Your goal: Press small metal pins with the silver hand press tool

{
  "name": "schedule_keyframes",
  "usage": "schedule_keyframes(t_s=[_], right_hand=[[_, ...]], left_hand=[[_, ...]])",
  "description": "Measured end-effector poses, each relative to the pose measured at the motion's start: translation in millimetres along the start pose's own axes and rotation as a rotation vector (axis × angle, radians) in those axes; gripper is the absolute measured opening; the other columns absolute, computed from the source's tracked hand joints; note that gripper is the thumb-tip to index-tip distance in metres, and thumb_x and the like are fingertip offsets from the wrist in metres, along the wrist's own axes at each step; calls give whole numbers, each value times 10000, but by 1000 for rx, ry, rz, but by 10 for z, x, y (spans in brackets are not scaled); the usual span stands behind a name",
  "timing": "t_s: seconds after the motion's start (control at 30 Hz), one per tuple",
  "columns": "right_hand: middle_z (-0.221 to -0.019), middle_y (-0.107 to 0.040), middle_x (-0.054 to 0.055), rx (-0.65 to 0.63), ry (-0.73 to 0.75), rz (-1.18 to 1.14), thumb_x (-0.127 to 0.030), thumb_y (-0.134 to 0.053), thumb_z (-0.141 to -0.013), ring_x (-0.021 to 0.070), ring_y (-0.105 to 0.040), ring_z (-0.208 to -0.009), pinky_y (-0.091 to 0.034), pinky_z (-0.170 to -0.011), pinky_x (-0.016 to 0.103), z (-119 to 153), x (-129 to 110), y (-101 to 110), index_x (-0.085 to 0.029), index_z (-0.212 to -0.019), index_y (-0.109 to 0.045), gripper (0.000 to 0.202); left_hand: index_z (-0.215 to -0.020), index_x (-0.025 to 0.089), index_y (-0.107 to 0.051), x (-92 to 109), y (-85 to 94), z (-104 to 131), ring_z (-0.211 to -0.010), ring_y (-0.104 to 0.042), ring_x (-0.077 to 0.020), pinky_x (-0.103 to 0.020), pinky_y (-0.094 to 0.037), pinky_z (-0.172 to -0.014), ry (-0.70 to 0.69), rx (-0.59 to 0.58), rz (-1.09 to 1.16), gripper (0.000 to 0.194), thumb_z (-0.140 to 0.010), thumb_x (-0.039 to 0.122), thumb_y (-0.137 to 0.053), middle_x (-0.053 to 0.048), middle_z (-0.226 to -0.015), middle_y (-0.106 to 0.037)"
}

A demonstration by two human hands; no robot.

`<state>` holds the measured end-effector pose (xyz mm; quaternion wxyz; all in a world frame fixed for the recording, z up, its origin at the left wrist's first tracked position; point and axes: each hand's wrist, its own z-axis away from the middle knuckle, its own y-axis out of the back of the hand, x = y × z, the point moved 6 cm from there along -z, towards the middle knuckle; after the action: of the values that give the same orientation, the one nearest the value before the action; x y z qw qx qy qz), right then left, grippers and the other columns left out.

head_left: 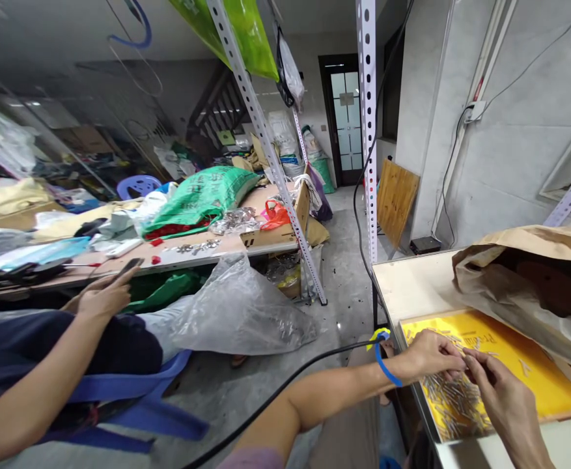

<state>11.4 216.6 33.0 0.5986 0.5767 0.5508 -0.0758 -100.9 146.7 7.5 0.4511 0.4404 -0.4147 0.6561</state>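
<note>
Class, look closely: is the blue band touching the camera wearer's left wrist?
Touching: the head view shows the blue band looped around the left wrist.

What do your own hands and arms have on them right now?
Both the left hand and the right hand are ungloved. The left wrist wears a thin, plain blue band, and a muted purple sleeve ends above that elbow. No band or sleeve shows on the right.

workshop | perforated metal posts (367, 130) | cluttered worktable (187, 253) | stuffed green sack (200, 198)
</note>
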Motion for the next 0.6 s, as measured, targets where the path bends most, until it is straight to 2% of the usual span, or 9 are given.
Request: schedule_keyframes(t_s=[0.1,0.17,0.23,0.3,0.4,0.5,0.6], right_hand=[[-644,-683,53,-2,1,8,-616,-433,-756,226,-641,-568,-506,-512,308,-42,0,-34,-227,-782,-684,464],[-681,-687,53,-29,36,26,-533,-437,-798,217,-648,-604,-525,-563,314,-73,-35,-69,-216,-817,-675,397],[-801,-697,82,-68,141,62,-452,-432,-833,224,-660,-731,-539,-682,345,-64,-127,-87,-202,-823,-673,347],[-942,-681,134,-68,223,134,-408,-425,-858,252,-647,-873,-531,-767,387,3,-206,-28,-178,-818,-679,346],[-1109,-620,149,-21,255,214,-332,-399,-908,253,-583,-1040,-491,-878,413,226,-259,243,-155,-972,-663,324],[-1030,-632,107,-15,185,257,-302,-400,-935,207,-608,-958,-510,-840,362,622,-240,620,-171,-1051,-628,288],[-919,-641,81,-73,55,299,-297,-385,-949,183,-629,-834,-531,-738,313,1161,-134,905,-186,-1034,-621,275]], left_hand=[[-672,75,-639,-14,82,-56,-516,-526,-82,-252,-469,-601,94,-66,189,348,-565,373,-783,-3,-588,-582],[-652,73,-629,23,201,-74,-504,-505,-67,-228,-454,-578,100,14,199,340,-570,364,-785,6,-562,-563],[-697,75,-644,85,309,-35,-508,-487,-53,-204,-439,-571,59,142,134,279,-630,322,-755,15,-564,-555],[-756,77,-653,106,318,57,-536,-498,-57,-201,-445,-585,74,189,41,248,-652,284,-743,3,-619,-582],[-875,96,-657,84,159,220,-557,-511,-56,-185,-436,-566,92,102,-49,282,-657,257,-733,-4,-713,-618],[-864,102,-646,-60,-160,395,-544,-514,-60,-177,-427,-529,177,-70,-71,296,-642,279,-729,0,-707,-615],[-769,102,-618,-262,-533,544,-533,-515,-64,-176,-425,-511,262,-204,-64,258,-611,274,-727,11,-658,-587]])
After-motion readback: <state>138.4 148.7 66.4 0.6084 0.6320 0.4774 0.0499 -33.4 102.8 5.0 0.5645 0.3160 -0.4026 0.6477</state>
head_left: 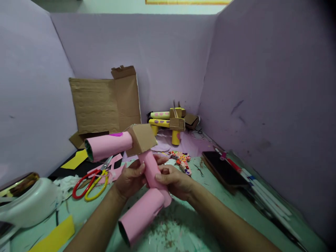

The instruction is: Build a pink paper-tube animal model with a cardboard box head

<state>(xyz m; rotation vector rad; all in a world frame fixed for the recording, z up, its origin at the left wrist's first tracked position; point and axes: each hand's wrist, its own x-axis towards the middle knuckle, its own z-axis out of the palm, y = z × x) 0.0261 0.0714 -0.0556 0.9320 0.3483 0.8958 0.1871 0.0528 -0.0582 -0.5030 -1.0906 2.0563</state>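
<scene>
Green counter [212, 210] runs beneath the pink model [144, 215], raised between your left hand [128, 178] and right hand [177, 180]; scissors [103, 173] lie beside the left. Fingers pinch the model's middle tube [151, 168]; grip there gently: probably light, stiffish, crushable, joints fragile.

Pale purple walls [131, 52] box in three sides, darker at frame right with a few scuffs and smudges. Pale green worktop [181, 224] down low, kinda stained, with brownish specks bottom center. Up top there's a lighter strip of background [112, 7], plus a yellow-orange edged panel [186, 1] cut off by the frame.
</scene>
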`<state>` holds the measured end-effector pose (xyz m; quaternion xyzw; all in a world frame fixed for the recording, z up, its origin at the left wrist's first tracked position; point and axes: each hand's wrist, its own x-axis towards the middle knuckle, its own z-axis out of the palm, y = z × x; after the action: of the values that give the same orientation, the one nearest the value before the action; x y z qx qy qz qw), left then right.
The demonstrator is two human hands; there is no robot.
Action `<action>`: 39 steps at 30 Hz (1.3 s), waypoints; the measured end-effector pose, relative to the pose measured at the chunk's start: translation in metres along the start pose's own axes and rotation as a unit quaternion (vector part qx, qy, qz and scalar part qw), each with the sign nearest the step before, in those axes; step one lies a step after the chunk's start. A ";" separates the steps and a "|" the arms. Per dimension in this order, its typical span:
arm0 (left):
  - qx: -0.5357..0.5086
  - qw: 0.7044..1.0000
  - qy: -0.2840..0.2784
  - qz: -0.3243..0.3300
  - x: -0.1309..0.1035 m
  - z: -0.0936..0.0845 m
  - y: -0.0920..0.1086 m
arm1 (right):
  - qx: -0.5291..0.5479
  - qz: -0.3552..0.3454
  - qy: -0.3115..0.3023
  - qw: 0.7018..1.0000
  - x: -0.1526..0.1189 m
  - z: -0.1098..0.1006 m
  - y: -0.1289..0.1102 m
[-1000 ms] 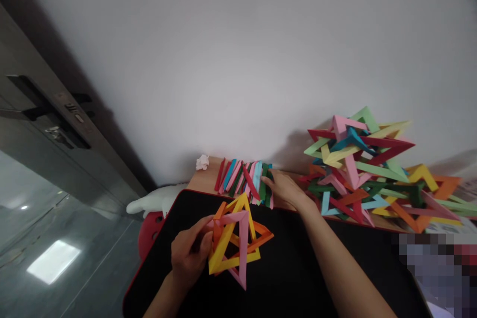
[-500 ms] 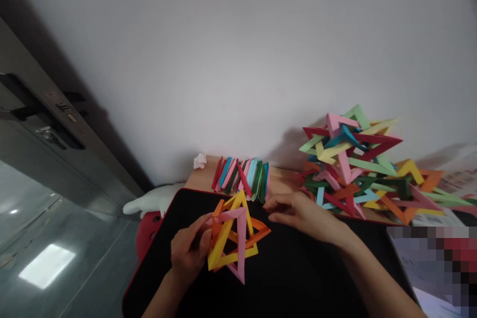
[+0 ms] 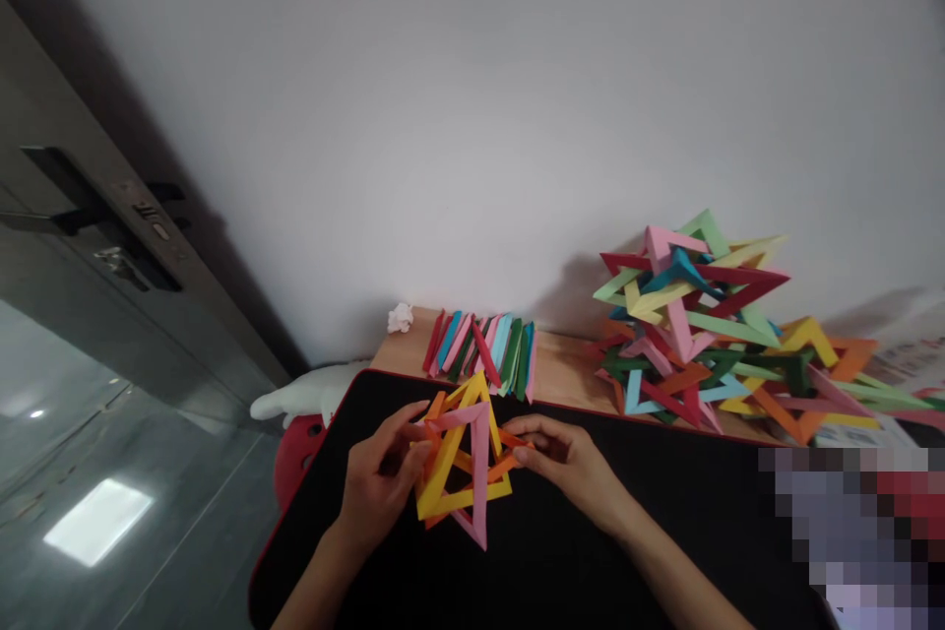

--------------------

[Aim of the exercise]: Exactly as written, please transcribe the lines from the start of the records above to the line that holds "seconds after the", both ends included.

[Written answer]:
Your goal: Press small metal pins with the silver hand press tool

{
  "name": "schedule_keyframes",
  "usage": "schedule_keyframes(t_s=[_], right_hand=[[_, ...]], left_hand=[[_, ...]])",
  "description": "Measured end-effector poses, each relative to the pose measured at the motion's start: translation in millimetres along the start pose's own axes and rotation as a rotation vector (axis × angle, radians) in those axes; gripper is the absolute measured opening; the other columns absolute, computed from the source's tracked hand joints; note that gripper is the thumb-tip to index-tip distance in metres, and thumb_x and the like are fingertip offsets from the wrist in metres, along the wrist's own axes at each step; calls give whole numbers, each value times 10000, but by 1000 for rx, ry, rz, but by 10 for z, x, y (spans in brackets are not scaled); the usual span stands behind a name",
  "timing": "t_s: seconds after the motion's start (control at 30 Hz), one per tuple",

Nothing else is part of this answer.